Triani memang pernah punya rencana menjadi guru. Tapi setamat SMA rencana itu kandas. Ia dikalahkan oleh lamaran laki-laki aneh yang datang dari negeri entah berantah. Lamaran yang tak mungkin ditampiknya waktu itu. Emak dan Abah juga mengiyakan. Mereka menjadi kerbau-kerbau dungu yang tak berontak saat dicucuk hidung dengan datangnya lamaran laki-laki aneh itu.
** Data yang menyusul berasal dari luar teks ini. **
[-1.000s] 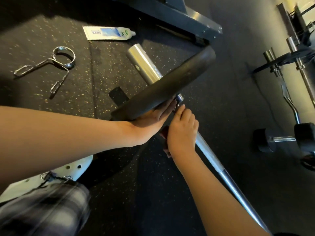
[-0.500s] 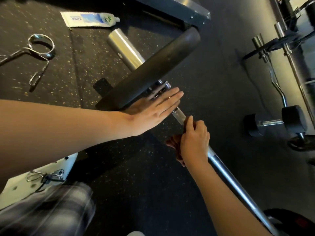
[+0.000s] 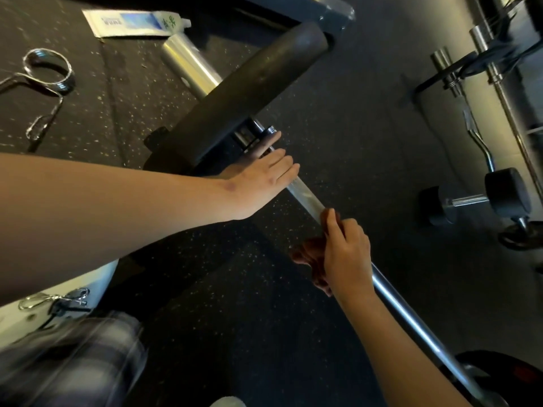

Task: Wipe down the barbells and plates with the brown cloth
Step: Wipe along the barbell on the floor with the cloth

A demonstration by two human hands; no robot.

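Gripping the brown cloth (image 3: 307,255) around the barbell (image 3: 305,198), right hand (image 3: 348,254) fingers are curling tight.
Left hand (image 3: 264,174), fingers straight, is resting on the bar beside the plate (image 3: 252,89); spring collar (image 3: 50,69) is lying on the floor beyond.

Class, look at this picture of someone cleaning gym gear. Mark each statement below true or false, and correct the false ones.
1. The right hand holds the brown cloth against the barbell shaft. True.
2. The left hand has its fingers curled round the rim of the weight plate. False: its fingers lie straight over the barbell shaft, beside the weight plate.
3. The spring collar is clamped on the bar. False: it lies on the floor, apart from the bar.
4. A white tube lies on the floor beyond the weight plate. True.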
Triani tak pernah benar-benar mengenal laki-laki itu. Kecuali laki-laki itu kerap menyapanya saat pergi dan pulang sekolah. Ketika sepeda Triani melintas di depan rumah batu, laki-laki aneh itu pasti bersuit-suit. Berharap Triani sekedar menoleh. Rumah batu, orang-orang kampung menyebutnya begitu. Dulu ditempati pejabat kecamatan. Tapi karena kondisi keamanan memburuk, pejabat itu hengkang. Rumah itu diisi oleh beberapa laki-laki asing yang datang dari negeri entah. Mereka ditempatkan di situ untuk mengawal keamanan daerah. Sebenarnya Triani tak ambil peduli, jika saja tidak ada di antara laki-laki itu yang menjadi bagian dari garis hidupnya.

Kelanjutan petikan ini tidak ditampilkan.